篠原金融塾 「忍び寄る世界デフレとマイナス金利政策」 5/17/2020 日曜日
良い天気だ!気持ちの良い朝だが、日経新聞のトップ記事は「忍び寄る世界デフレ」。気分が上がらないフレーズだ。
記事の中でコロナショックは、「企業が製品やサービスを提供できなくなる「供給不足」と消費が減る「需要不足」の両面があり、供給不足が勝ればインフレになりやすいが、中国が示唆するのは需要の減少が深刻なデフレリスクだ。」だと指摘している。その通りだ。
日本と欧州の中央銀銀行は既にマイナス金利政策を実施しているが、アメリカでもデフレという話になれば、当然マイナス金利政策が視野に入ってくる。
でもこのマイナス金利政策は止めた方が良いと思う。
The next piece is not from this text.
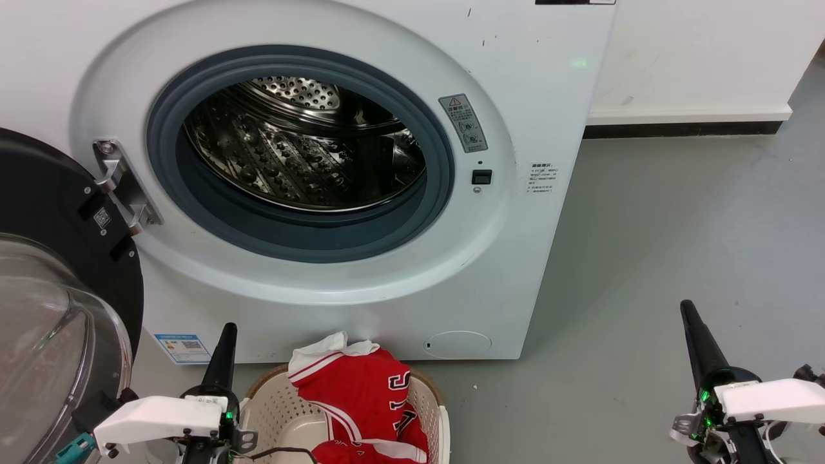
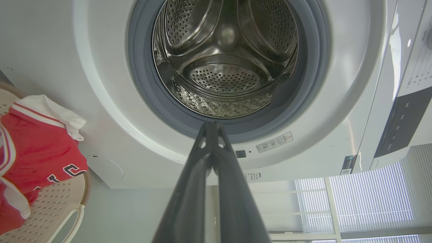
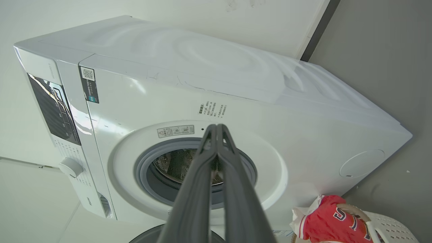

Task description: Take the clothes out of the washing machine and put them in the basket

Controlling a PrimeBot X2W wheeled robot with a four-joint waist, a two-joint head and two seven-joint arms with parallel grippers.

市中銀行は個人に対しては今のところマイナス金利を適用していないし、マイナス金利での貸出も行っていないので、大きな話題にはならないが、本来であれば個人が銀行の普通預金にお金をおいておくと利息をとられる。個人が銀行からお金を借りると利息がついてくる。例えばマイナス1%で10年もの定期預金を預ける。マイナス0.1%で10年固定の住宅ローンを借りる。預金をすると利息を支払い、ローンを借りると利息を受け取る。これがマイナス金利政策だ。変な政策だ。
預金を持っていると減価していく。これにより、デフレを解消しようという政策だ。しかしながら、人々はデフレになって、1年後には色々なものがもっと安く買えると思えば、今慌てて買わない。投資は勿論行わない。投資するより、お金を持っていたほうが良くなる。お金の価値はどんどん上がる。本当にローンを借りて利息をもらえるのであれば、借りる人はでてくるが、利息をもらってお金は使わないだろう。
一旦このように物事を考える癖がついてしまった人たちがその考え方を変えるのはなかなか難しいことは日本人だったらよく知っている。
そして、人々にとってもっとも大事なものがお金になる。人々が生み出す様々な物やサービスの価値は上がらずにお金の価値が上がっていく。自分の生み出すものの価値が上がらないということは労働の価値は下がっていく。給料は上がりにくくなる。貸金庫に大切な物を預ける感覚で、普通預金にお金を寝かす。マイナス金利を付与するということになれば、本当に人々はお金を貸金庫に動かすだろう。